例えばこの写真のような座りポーズでは、白ニーソにフリル裾を合わせ、脚を少し斜めにする構図によって脚のラインを美しく長く見せつつ、レースの袖カバーとスカートの裾のレイヤー感を際立たせることができます。当日は外撮りに出かける直前に雨が降ってきたため、スタジオ撮影が第一選択となりました。下に敷いた毛足の長いラグと、白い花壁の装飾が加わり、全体の雰囲気がとても柔らかくなりました。
DMで多くの方からこうした黒白のメイド服はどう撮影すればいいのかと聞かれますが、私としては動作の「抜け感」がキーポイントだと思います。例えば腕を硬直させて垂直に下げるのではなく、写真のように身の前で軽く添えるようにし、背筋は伸ばしつつも肩はリラックスさせます。メイクでアイメイクとリップカラーを少し強調すれば、キャラクター特有のツンデレさとエレガンスを同時に表現できます。
今回のカメラマンさんの構図も非常に魅力的でした。画面いっぱいのドアップではなく、人物と環境の比率を絶妙にコントロールしてくれたおかげで、衣装全体の展示もありつつ背景が人物の邪魔をしない仕上がりになりました。このような余白の持たせ方のおかげで、後期のレタッチの負担もかなり軽くなりました。
メイド服の着用は実はかなり大変で、中のコルセット風ベストのウエストラインを整えたり、スカートの裾のフリルを綺麗に平らに伸ばしたりする必要があります。この写真集のために、衣装の着脱や道具の整理だけで長い時間を費やしましたが、完成写真で様々なディテールが完璧に噛み合って表現されているのを見て、この時間をかけた甲斐が十分にあったと感じました。
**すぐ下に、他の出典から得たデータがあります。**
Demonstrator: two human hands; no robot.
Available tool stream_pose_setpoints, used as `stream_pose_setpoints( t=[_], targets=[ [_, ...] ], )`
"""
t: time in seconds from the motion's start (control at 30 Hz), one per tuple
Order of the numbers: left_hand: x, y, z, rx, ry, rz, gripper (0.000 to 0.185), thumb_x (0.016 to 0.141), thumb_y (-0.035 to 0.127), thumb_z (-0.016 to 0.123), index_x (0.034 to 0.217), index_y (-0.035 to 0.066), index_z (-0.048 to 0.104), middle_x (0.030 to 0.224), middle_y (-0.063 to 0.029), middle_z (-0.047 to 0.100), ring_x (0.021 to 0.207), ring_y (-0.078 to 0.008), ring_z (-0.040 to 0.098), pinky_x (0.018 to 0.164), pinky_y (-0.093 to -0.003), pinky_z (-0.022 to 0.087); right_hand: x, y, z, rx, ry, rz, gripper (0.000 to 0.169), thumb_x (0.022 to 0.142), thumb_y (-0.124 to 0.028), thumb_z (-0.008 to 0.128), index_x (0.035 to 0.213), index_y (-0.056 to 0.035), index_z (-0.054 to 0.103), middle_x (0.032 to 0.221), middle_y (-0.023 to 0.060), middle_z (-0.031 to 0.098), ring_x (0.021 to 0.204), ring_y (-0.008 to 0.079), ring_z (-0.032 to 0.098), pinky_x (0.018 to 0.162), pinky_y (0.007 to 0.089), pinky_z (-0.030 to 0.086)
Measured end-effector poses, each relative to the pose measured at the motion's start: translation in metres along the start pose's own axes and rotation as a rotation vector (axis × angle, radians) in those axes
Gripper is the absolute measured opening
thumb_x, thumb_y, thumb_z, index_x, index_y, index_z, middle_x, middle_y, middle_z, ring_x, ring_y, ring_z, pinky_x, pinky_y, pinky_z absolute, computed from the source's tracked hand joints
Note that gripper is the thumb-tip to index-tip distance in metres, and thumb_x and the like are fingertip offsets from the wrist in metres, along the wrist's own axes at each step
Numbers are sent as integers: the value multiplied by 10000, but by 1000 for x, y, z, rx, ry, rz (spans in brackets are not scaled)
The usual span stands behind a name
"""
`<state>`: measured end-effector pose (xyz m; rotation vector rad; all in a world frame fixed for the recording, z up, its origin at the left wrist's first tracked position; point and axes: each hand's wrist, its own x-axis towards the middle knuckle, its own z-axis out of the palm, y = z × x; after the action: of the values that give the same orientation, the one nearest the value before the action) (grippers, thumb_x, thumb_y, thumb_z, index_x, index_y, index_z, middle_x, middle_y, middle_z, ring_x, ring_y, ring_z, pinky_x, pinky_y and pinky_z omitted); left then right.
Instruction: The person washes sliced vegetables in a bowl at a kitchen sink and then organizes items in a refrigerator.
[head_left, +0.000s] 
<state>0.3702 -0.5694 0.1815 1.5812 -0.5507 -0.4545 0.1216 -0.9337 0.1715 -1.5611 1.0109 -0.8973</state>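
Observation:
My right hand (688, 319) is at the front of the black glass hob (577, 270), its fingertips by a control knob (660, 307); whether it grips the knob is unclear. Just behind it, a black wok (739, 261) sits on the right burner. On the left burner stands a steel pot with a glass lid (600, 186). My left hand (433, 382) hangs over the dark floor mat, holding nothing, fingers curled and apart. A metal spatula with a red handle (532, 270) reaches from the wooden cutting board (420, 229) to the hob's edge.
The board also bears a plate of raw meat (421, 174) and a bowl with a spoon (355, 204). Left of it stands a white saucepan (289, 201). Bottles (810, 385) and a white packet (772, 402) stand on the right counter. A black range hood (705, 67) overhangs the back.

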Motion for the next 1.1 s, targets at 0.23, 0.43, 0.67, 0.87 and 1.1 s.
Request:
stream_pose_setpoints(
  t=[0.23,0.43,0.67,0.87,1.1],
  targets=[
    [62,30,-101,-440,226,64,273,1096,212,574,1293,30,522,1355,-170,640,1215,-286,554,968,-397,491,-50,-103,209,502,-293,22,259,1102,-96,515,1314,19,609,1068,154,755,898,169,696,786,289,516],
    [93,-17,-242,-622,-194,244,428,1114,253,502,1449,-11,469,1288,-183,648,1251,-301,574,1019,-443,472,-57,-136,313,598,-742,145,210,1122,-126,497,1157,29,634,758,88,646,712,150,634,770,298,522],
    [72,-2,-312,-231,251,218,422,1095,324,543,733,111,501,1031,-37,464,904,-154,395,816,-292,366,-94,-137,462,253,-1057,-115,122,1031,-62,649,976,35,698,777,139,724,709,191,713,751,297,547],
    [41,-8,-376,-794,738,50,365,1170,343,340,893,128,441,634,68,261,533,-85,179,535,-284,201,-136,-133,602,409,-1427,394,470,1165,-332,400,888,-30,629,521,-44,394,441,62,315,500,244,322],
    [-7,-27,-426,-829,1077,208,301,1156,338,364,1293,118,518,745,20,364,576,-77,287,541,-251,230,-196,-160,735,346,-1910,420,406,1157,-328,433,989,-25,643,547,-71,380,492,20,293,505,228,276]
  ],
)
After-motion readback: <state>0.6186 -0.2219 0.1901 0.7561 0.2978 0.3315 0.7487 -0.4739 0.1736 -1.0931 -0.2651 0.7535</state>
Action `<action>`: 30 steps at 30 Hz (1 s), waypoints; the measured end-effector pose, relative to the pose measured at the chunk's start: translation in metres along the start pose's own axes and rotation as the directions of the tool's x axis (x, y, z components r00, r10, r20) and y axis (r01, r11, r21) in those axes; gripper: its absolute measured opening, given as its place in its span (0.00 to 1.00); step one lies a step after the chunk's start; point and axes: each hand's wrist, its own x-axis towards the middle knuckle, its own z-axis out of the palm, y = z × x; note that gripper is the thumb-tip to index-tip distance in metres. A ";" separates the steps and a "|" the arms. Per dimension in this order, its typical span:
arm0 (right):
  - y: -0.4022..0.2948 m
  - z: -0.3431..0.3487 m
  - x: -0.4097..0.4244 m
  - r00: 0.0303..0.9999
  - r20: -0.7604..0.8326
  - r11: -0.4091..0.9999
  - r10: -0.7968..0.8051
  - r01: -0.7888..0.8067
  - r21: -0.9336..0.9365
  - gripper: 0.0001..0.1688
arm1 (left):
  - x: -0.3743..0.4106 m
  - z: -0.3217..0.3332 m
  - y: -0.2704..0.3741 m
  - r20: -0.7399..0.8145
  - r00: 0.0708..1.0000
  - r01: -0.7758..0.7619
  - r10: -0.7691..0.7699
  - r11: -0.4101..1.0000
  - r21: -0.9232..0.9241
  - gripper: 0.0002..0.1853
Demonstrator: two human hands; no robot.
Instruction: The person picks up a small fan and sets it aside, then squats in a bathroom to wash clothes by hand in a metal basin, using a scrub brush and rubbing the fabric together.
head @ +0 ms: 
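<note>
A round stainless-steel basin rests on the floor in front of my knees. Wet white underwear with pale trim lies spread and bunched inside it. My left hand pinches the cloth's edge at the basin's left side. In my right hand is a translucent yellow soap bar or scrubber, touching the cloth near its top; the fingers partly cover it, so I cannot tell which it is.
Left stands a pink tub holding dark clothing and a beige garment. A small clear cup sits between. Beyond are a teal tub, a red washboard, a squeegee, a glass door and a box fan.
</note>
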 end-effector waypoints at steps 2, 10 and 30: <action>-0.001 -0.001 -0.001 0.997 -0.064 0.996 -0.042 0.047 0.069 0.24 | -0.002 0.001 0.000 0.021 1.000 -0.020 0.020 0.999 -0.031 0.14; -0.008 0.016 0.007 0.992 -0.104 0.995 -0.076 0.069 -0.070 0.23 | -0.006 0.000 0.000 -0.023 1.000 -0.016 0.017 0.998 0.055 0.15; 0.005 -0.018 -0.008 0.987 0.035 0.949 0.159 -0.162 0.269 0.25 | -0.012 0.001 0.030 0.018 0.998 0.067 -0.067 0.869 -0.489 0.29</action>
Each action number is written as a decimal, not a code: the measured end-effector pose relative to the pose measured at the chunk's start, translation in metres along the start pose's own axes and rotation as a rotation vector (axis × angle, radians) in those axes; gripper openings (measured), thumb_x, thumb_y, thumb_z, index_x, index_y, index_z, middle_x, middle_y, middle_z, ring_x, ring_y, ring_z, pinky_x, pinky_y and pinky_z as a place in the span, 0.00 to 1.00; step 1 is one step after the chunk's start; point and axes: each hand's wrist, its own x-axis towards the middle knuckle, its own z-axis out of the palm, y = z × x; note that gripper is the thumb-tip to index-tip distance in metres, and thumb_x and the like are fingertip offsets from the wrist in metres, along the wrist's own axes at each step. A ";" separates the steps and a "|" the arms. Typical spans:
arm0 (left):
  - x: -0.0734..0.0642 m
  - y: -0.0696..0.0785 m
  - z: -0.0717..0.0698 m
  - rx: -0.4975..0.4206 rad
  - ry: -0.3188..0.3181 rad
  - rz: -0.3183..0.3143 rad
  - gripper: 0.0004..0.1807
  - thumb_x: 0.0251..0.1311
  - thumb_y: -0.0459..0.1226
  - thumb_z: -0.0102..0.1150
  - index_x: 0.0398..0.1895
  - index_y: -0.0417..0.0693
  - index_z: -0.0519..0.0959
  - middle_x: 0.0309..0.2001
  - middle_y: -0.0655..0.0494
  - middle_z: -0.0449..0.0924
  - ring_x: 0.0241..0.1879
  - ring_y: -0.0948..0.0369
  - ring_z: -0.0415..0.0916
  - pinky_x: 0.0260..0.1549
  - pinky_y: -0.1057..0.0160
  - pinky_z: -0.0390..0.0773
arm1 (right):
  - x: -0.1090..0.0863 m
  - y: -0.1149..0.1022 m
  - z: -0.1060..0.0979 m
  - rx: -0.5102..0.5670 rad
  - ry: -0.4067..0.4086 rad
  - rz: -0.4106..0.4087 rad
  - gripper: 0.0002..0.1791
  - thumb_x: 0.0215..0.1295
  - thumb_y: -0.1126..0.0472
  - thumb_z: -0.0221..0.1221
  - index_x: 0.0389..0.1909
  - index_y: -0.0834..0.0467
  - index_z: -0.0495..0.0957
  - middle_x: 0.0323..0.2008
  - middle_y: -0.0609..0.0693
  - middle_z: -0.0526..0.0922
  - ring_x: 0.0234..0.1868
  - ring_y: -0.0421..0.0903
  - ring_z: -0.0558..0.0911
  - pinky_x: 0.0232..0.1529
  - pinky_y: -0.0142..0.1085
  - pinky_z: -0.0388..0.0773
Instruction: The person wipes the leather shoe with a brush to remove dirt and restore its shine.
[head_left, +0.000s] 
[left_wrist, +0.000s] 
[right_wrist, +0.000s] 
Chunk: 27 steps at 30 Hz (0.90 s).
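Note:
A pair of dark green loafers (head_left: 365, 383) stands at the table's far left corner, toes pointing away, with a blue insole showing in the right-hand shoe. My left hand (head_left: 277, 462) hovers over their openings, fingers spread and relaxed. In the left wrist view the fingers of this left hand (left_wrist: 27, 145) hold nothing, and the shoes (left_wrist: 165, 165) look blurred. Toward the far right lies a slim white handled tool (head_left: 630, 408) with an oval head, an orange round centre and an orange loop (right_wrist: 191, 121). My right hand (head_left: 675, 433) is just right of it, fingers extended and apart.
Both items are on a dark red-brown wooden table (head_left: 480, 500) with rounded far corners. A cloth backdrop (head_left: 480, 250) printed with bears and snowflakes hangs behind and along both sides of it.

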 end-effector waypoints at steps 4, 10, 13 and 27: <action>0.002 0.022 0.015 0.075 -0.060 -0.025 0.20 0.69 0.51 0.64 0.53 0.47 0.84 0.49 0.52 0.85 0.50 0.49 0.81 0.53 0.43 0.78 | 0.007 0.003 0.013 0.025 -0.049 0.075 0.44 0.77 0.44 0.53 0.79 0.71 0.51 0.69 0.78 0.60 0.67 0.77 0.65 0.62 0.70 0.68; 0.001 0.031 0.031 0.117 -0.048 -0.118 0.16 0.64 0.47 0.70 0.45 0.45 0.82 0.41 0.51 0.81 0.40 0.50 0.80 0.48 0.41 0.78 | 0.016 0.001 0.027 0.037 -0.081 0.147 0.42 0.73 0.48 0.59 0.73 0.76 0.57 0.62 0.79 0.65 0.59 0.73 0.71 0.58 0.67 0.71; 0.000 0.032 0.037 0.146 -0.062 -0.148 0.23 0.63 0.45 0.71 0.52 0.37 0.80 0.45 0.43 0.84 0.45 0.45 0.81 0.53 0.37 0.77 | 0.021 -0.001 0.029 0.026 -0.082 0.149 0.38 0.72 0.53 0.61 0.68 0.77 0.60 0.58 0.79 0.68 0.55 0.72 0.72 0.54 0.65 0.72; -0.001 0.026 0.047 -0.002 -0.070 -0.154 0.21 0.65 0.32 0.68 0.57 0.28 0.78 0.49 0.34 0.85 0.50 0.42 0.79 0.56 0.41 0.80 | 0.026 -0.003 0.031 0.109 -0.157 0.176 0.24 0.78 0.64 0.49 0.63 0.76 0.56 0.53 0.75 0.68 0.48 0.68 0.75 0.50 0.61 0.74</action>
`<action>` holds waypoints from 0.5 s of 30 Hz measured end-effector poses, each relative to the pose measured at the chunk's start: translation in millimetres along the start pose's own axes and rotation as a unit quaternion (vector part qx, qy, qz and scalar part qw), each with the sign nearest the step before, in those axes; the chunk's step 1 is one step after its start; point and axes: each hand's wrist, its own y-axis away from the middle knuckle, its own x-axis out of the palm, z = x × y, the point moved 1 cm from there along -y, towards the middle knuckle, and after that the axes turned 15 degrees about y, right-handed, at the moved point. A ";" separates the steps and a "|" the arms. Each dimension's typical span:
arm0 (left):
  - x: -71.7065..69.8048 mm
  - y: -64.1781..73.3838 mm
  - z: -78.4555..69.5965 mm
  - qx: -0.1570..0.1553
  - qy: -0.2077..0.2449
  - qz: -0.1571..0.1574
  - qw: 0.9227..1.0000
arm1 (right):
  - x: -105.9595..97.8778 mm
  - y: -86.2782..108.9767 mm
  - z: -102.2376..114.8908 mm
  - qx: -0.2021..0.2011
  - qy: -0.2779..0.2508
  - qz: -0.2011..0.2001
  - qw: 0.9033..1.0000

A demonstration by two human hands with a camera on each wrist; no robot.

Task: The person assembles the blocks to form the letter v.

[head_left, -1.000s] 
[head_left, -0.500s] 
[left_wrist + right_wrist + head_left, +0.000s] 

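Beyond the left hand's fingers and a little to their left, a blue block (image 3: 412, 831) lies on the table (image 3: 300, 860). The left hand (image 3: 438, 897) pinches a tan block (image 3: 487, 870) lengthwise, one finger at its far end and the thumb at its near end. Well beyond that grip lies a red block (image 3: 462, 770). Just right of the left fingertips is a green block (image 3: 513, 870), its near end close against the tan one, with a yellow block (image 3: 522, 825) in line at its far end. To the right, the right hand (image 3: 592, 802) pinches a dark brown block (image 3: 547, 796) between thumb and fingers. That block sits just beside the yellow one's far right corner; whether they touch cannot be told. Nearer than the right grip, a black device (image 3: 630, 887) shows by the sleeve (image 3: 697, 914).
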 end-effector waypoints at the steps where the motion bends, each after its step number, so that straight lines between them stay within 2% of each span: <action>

実はこれまで様々なスタイルのキャラクターを経験してきましたが、プリバティのこのメイド造形は確かに高い識別度を持っています。白レースの袖カバーの半隠れ感、スカートの裾にあるどこか愛らしい小ぶりなエプロン、さらには頭のカチューシャと黒いリボンに至るまで、すべてのデザインがこのキャラクターならではの性格的特徴を強調しています。
もちろん、今回撮影メイキングを先行して公開した目的は、皆様への小さなプレビューでもあり、撮影現場の気楽な雰囲気を写真を見てくださる方に伝えたいという思いが一番大きいです。精修後の本編写真を見ると自分自身で細かな不完全さを探してしまいがちですが、メイキング写真はあのアニメーション的で鮮烈な原初状態を保ってくれており、これこそが私が今回まずこれらのメイキング写真をシェアしたかった理由です。
一日中の撮影はかなり体力を消費しました。特にウィッグとメイクの完璧さを維持することや、様々な動作の反復調整は大変でした。しかし最終的にこの撮影メイキング写真集を見て、大きな達成感を感じています。少なくとも現時点では、自分自身非常に満足しているコスプレの試みの一つです。